I remember thinking to myself, "My, what a specific fake rumor." The details of the deal reached ESPN about 9 hours later - for some reason - while I was slumbering. Sidebar: Do we really need the 24-hour sports news cycle? We do? OK, just making sure. So bravo, ManBearPig. We salute you. Now everything you say is true. And every rumor you see on this website is to be regarded as Gospel truth.
On to the extension. Red Reporters unanimously approve. And Fangraphs has signaled its qualified gangs-away. Adjusting for the cost-control through arbitration years and the increase in the cost of wins, FG estimates that the Reds are paying Bruce as a "3.5 win player." I would wager to guess that most of us believe Bruce has the ability to exceed this threshold each year of the contract, especially given the points he's spotted by his excellent defense - which, like speed and RUST, never sleeps. The deal looks better, from a dollar-valued wins perspective, if you give the Reds credit for cultivating in-house talent, rather than ending up with a free agent from the open market. Pre-arbitration wins may be cheaper, but if you've gotten to the point where you team control over a player who could potentially make nine figures as a free agent, you've done something right.
Projecting a player like Bruce - or any player - can be treacherous. No one purports to know, on an individual player level, what the next season holds. Jay's 2010 could be his ceiling, floor or beautiful, $51M granite counter-top. But taking past player performance and historical precedent, thenweighing it against the current trajectory an observer sees the player taking makes for interesting speculation. Bruce's similarity scores on Baseball Reference are food for thought on possible futures: Justin Upton appears as a "similar batter," without controlling for age, and he's as good a peer comp as any. Now that they've both signed similar contracts, we basically have a controlled study of two slick-fielding RFers, similar in age, with boundless potential.
"Similar Batters though 23" (Does not address defense, on which Jay compares favorably in most any RF comp):
1. Willie Horton: I hope they mean Willie Horton the baseball player, because the other one is "an American convicted felon who, while serving a life sentence for murder, without the possibility of parole, was the beneficiary of a Massachusetts weekend furlough program. He did not return from his furlough, and ultimately he committed assault, armed robbery and rape" (Wikipedia). He was also featured in an attack ad that did in the Dukakis campaign. No one would be happy with this outcome for Jay.

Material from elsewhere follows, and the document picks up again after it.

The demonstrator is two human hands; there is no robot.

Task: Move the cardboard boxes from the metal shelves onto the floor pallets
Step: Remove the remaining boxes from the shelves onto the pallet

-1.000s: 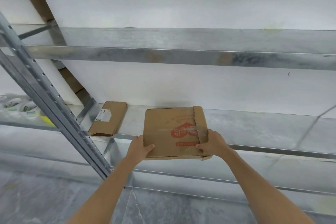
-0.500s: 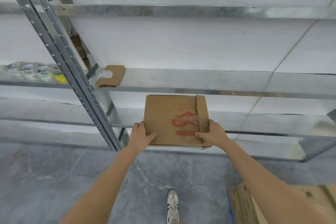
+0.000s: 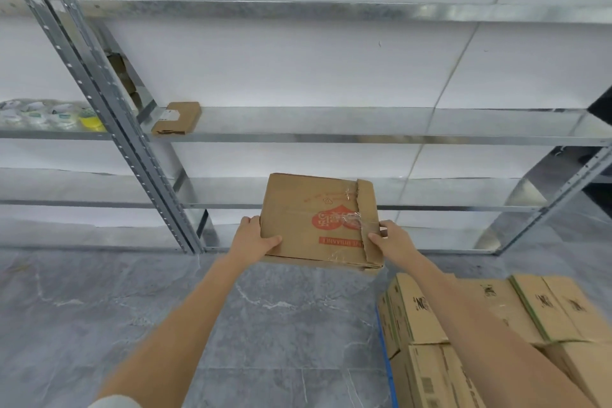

4. Barry Bonds: Even in a parallel universe where Bonds doesn't take steroids, this is probably still Bruce's absolute ceiling. The Pirates Era Bonds was a 25-35 HR threat and started reaching base 40% of the time at age 25. He's not going to steal bases, but Jay could develop 35+ HR power in the second half of his contract as players of his ilk often do in their mid to late 20s, while bringing the patience and respect from pitchers along with it. This could translate to higher walk rates. And Bruce's MLB splits against lefties have already shown signs of permanently eroding.
7. Adam Dunn: Does Jay have the power to consistently hit 40 home runs and the plate vision to complement it? Taking Adam Dunn's power numbers with Bruce's defense would be a beautiful dream. If Bruce can continue to hit to all fields, while opening up his home run power to all fields, he would be the player nearly everyone could love - a slugger who does everything but steal bases.
9. Harold Baines: Here's what happens if Bruce's power doesn't develop and last year becomes the benchmark . A good career, but not great. I'm biased, but if Bruce stays healthy, these kind of rate stats could be his floor through the life of the contract.